Task objective:
The printed result should hold only the lines from the opening of the data through the line bearing "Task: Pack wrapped", exactly as given and without pictures.

------------

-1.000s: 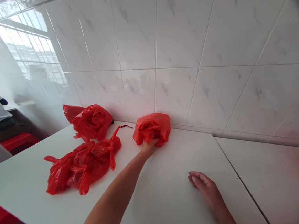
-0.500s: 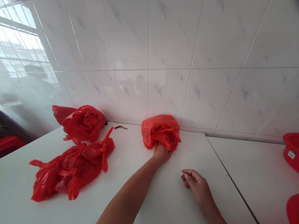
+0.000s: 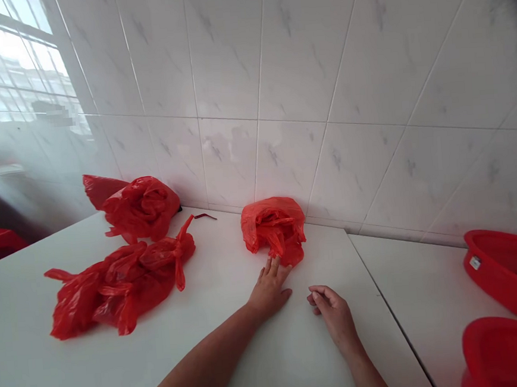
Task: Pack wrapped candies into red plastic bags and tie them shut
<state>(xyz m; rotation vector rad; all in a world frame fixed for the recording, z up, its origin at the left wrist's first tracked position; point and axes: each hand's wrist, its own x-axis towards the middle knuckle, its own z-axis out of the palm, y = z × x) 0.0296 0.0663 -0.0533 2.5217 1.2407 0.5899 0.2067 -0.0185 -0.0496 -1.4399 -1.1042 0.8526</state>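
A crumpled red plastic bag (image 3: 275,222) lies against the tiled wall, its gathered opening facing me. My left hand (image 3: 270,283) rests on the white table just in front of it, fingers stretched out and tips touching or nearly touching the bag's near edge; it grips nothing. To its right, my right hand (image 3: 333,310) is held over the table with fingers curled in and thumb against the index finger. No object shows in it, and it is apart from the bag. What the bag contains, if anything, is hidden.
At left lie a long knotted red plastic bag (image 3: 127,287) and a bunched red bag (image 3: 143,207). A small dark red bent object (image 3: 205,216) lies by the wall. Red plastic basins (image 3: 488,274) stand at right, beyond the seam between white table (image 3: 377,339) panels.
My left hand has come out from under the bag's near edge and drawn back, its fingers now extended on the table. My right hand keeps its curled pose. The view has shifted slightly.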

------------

Output below:
-1.000s: 
-0.500s: 
+0.000s: 
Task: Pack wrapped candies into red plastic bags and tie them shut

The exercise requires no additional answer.